Below are our ground preparation recommendations. Also check out our video guides to the left. Go ahead and click here to get a price for us to do the ground preparation.
Clearing of Old Vegetation:
If the property has dense old dead grass still present one of the first steps is to remove that mat of dead grass. A sod cutter works great for this and can be rented at local rental centers. If the property is mostly dirt and the vegetation is sparse this step can be skipped but trying to till a dense mat of dead turf can prove to be impossible. Under no circumstances should new sod ever be placed on untilled old sod as the potential for disease increases significantly.

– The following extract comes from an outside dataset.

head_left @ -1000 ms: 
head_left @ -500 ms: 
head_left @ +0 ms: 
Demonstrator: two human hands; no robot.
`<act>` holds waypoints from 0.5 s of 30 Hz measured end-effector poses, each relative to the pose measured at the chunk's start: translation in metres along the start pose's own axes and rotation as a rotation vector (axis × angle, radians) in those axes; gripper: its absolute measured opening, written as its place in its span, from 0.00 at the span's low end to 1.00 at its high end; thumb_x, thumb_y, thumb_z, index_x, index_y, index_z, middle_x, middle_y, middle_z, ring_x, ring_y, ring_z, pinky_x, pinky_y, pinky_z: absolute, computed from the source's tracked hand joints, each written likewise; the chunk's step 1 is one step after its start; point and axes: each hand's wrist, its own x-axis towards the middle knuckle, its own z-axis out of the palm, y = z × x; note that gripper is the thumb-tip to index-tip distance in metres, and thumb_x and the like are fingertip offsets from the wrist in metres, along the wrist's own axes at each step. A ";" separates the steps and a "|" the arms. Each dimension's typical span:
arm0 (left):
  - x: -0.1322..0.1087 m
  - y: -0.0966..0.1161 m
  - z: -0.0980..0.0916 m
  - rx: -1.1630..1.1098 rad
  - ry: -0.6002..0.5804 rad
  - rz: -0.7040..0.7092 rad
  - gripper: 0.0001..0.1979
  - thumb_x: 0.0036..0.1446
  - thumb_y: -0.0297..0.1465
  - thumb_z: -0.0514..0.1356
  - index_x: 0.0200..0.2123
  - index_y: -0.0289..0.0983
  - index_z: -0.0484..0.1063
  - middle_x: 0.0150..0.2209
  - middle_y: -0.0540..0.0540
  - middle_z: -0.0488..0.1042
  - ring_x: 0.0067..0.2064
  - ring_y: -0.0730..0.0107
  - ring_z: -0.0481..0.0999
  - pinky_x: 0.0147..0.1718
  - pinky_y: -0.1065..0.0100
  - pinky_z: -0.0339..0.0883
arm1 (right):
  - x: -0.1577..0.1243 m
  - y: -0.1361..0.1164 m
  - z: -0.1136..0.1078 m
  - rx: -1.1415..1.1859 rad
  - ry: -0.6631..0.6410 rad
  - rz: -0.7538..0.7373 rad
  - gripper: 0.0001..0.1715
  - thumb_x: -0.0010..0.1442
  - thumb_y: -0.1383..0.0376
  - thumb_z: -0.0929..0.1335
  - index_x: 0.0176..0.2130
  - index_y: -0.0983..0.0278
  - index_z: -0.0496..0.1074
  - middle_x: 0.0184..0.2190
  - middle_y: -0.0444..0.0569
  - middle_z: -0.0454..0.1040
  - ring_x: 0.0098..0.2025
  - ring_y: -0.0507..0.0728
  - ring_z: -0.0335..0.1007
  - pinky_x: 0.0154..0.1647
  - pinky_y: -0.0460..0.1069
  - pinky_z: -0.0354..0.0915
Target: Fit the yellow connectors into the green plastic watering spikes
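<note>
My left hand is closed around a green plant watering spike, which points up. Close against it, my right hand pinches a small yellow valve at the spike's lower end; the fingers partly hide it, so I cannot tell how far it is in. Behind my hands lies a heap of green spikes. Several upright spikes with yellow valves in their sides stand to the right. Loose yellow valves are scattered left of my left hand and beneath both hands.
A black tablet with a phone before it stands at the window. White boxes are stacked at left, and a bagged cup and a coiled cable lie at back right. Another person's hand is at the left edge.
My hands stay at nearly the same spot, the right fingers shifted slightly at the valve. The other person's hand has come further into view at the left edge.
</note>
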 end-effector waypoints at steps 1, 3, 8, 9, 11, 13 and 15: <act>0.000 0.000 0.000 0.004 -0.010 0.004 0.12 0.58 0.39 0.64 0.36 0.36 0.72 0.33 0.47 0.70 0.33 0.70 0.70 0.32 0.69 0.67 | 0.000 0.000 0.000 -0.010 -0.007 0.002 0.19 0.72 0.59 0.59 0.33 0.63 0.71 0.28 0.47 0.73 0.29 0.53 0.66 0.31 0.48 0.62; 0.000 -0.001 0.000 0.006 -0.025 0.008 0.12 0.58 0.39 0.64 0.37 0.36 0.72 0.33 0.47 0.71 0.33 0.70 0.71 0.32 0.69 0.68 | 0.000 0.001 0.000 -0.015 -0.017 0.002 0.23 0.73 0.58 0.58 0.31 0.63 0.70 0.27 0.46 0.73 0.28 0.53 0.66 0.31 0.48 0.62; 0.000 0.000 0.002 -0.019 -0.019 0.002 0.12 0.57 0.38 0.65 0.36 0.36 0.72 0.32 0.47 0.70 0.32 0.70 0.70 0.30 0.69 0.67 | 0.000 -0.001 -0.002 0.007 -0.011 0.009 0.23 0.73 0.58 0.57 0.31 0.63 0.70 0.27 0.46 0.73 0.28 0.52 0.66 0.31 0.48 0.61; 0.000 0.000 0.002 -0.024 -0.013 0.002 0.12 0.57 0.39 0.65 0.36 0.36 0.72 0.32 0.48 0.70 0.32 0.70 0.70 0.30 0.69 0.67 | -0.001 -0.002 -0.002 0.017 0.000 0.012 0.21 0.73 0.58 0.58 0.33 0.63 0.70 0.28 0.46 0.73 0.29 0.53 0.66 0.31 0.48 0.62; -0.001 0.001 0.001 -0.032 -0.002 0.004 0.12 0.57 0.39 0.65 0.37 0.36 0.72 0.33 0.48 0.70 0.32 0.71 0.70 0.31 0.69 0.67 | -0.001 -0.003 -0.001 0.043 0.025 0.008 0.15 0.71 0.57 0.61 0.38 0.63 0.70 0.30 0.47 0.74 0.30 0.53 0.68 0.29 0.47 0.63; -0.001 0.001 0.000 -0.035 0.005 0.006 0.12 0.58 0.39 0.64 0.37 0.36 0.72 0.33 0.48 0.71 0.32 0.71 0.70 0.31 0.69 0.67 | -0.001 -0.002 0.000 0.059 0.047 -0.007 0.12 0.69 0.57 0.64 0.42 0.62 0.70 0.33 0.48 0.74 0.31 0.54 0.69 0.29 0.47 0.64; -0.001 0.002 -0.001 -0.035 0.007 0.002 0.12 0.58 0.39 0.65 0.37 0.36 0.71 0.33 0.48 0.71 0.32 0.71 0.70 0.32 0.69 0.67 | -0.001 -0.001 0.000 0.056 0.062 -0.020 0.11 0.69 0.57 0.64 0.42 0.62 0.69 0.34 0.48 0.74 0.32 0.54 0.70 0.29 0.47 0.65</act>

The rough grade is the first step of the ground preparation. At this time water drainage and land form is determined and sculpted from the property. During this stage we recommend addressing issues of severe slope within the yard(especially south facing slopes) as these can be more difficult to efficiently water and tend to be the most challenging aspects of maintenance. Terracing is one option in reducing slope related issues. Also during the rough grade process insure that all parts of the yard will drain properly and that water will not stand in any areas for prolonged periods of time.
Amending the soil:
The goal of soil amendment is, as its name indicates, to make the site-soil better. The goal is not to cover the site-soil. On most soils in Colorado we recommend that the property owner amends the site-soil with 3-5 cubic yards of organic matter per 1000 square foot of landscaped area. This quantity equates to between one inch and two inches of organic material. The property owner should thoroughly rototill this material into the soil as deeply as possible (4-8 inches). Soil layering (the practice of bringing in new soil without tilling it into the soil) can cause very serious problems for the turfgrass root development as well as problems with water movement down through the soil. One exception to this line of thinking is if the yard has substantial tree roots or shallow sprinkler lines that may be damaged during the tilling process. In such a case use a soil mixture because untilled 100% manure or compost can "burn" the roots and cause damage to the new sod
Choosing the right amendment:
An organic soil amendment is a product such as manure, decomposed plant compost, peat moss, etc. When choosing a soil amendment. Be careful not to include amendments that may cause future problems in the yard. All amendments should be well aged and well decomposed. Fresh manure can be high in salts and can cause the lawn "burn" injuries. In contrast aged manure can be an excellent addition to most soils. Some manures such as horse manure may contain higher level of weed seeds because horses do not digest seeds as completely as cows or other ruminants do. We love composted plant material like our Turf-Comp or in a soil mix our Turf-Mate. A counterproductive amendment is mountain peat moss. In contrast to Canadian sphagnum peat, local mountain peats tend to be poor at water retention and can actually repel water.
Allow the soil to settle after you have amended the soil and before you install your turf to prevent uneven grade, especially around trench lines. Sprinkling with water or even using a roller or other compactors can help speed this process. Another tool that works exceptionally well in accelerating settling is a power rake.